TASK TO COMPLETE ▸ Wherever the line with "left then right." sits in the listing below, transcribe from it up to and including the line with "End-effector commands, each", exactly, and leave the remaining lines out.

SOURCE MATERIAL ▸
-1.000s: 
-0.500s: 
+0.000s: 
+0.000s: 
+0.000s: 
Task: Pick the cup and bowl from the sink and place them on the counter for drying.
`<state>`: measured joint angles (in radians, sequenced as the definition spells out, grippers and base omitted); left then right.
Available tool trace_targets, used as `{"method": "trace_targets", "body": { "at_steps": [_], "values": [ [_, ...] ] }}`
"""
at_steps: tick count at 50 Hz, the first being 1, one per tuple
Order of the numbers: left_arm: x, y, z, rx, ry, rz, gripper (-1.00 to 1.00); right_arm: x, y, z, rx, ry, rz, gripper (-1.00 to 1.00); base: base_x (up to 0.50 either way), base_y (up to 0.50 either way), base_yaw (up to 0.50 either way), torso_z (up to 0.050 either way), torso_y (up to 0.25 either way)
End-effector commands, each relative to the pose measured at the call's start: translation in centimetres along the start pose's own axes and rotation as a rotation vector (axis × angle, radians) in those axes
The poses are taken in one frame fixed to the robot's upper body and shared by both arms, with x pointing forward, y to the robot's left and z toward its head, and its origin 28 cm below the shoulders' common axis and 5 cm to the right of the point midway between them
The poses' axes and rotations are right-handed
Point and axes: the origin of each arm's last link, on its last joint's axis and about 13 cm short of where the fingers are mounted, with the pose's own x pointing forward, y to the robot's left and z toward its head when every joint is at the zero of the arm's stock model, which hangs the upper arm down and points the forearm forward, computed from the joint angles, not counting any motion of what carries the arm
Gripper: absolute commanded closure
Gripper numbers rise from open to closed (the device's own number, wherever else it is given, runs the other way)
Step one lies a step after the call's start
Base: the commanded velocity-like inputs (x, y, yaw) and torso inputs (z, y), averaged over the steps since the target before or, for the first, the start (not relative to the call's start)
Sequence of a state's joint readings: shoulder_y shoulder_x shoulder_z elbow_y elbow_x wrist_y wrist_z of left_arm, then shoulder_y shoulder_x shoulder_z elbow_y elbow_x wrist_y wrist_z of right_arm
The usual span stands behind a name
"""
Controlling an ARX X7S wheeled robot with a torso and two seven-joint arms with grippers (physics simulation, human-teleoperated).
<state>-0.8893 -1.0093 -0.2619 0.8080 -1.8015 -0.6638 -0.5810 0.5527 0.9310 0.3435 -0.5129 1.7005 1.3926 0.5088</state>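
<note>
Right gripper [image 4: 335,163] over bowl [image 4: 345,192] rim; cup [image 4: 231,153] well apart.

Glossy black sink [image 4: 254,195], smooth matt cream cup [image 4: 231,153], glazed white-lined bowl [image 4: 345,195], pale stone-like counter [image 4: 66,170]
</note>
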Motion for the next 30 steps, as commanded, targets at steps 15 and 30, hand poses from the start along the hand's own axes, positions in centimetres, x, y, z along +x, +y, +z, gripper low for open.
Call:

RESULT OF THE EXERCISE ▸
`<state>`: measured joint angles (in radians, sequenced as the definition spells out, grippers and base omitted); left then right.
Available tool trace_targets, used as `{"method": "trace_targets", "body": { "at_steps": [_], "values": [ [_, ...] ] }}`
"""
at_steps: tick count at 50 Hz, the first being 1, one per tuple
Order of the numbers: left_arm: x, y, z, rx, ry, rz, gripper (-1.00 to 1.00); right_arm: x, y, z, rx, ry, rz, gripper (-1.00 to 1.00); base: base_x (up to 0.50 either way), base_y (up to 0.50 either way), base_yaw (up to 0.50 either way), torso_z (up to 0.050 either way), torso_y (up to 0.25 either way)
End-effector commands, each relative to the pose measured at the call's start: translation in centimetres along the start pose's own axes and rotation as a rotation vector (axis × angle, radians) in those axes

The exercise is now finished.